The 94.1 million acres of U.S. corn that the USDA forecasted in the report is up from the 92.9 million expected and the 93.6 million forecasted back in March. This would represent a 7 per cent increase from 2015 and the third largest area planted to the coarse grain since 1944. Stocks were a little more bearish as the 4.72 billion bushels still available as of June 1st was higher than the 4.53 billion guesstimated by the market ahead of the report, and 6 per cent higher than June 1st, 2015’s numbers. With the aforementioned rains coming at a time when the crop is pollinating, growing conditions in most places are pretty much ideal (as confirmed by yesterday’s good-to-excellent crop ratings remaining at 75 per cent). As such, the market has been bullying corn, literally down 21 per cent in the past month, only down 8 per cent since the beginning of 2016, but 25 per cent lower than a year ago.

Finally, soybeans are poised to take the cake to the downside in my opinion, as fund buying has been aggressive since the March 31st estimate of just 82.2 million acres of the oilseed.
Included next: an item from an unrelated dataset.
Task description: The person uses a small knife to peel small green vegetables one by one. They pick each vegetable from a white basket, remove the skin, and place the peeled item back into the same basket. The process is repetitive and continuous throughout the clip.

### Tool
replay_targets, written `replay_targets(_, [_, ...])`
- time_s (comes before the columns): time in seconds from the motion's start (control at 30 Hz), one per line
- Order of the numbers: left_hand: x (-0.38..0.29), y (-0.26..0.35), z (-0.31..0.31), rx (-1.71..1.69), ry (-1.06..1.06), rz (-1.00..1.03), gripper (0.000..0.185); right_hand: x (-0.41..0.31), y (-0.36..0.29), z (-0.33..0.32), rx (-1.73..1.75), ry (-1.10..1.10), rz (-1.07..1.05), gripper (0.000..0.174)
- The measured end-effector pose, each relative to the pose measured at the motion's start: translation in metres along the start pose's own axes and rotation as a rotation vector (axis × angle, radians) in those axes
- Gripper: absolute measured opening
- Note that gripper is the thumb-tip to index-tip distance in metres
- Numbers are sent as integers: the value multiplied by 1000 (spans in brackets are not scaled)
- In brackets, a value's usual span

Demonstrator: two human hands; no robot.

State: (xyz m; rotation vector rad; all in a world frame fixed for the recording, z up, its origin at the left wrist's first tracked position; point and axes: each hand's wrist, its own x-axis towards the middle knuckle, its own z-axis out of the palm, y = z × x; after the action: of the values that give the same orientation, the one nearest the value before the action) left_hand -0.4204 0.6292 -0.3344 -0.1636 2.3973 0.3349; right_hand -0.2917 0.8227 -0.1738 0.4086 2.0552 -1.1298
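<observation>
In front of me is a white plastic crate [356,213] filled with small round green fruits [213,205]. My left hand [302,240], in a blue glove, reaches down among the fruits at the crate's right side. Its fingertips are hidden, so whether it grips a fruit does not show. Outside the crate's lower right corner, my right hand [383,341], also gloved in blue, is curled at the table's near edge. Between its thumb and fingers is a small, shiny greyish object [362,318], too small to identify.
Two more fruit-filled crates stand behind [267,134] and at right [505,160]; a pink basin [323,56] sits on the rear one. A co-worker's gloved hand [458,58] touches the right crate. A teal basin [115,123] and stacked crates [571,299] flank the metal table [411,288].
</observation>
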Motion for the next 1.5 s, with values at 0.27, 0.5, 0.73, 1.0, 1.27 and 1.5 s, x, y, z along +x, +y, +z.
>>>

According to the USDA, despite the $3/bushel increase by early June, only 1.5 million more acres were apparently bought for a total of 83.7 million acres. This would still in fact represent a 1 per cent increase of 2015’s numbers, but a record number of acres are forecasted for fringe areas like Michigan, Minnesota, New York, North Dakota, and Pennsylvania. On the stocks side of things, 870 million bushels supposedly were still available at the beginning of June, which represents a 39 per cent increase compared to last June’s stocks (very bearish when the market was expecting 829 million bushels). Overall, given weather conditions, higher acres, and higher available stocks, soybeans are down 8 per cent in the past month, but it’s still up 20 per cent for 2016, and 6 per cent from this time a year ago.

To round out our comparative analysis, canola is down 12 per cent in the past month, about 2 per cent lower since the beginning of 2016, but about 12.5 per cent lower than where we were a year ago when the highs of the 2015 growing season were seen. On the cash front, the pdqinfo.ca website tells us canola prices are down over a dollar a bushel in the past month with spot prices near $10/bushel and 4Q2016 delivery for new crop around $10.15/bushel. On the wheat side of things, CPS prices continued to be pressured by good-looking crops and general bearishness in the wheat market, now sitting at an average of $4.50/bushel through the end of 2016 across the Canadian Prairies (-15 per cent month-over-month). Hard red spring wheat prices have fared better, down about 10% from a month ago to an average of $5.75/bushel for fall movement, with the only $6 handles being seen later in the first quarter of 2017. Pulse crop prices have continued to be pressured by good growing conditions, but there’s more than a few acres lost due to wetness / disease.

Ultimately, we think that soybeans will continue to be pressured to the downside as funds move out of the market and weather premium gets erased, but that canola downside won’t be as large. We have been calling since the spring that La Nina are highly unlikely to affect North American crops this year, and the closer we get to taking the crop off, this call is getting validated. Accordingly, we think that oilseeds and pulse crops have the best option to make sales on in the next three to six months, but this should be spread out in 10 per cent intervals. Cereals will continue to stay pressured with a bigger global crop likely coming off than what was originally predicted, but instead of piling stuff on the ground this fall at Harvest, look at moving your lower quality/value cereals and make some bin space for higher quality grains. While it might feel like salt in the wound if you did not price anything out in this past rally (or maybe not enough), we think that there is still some decent opportunities to still do so in the aforementioned areas (as confirmed by activity on the FarmLead Marketplace).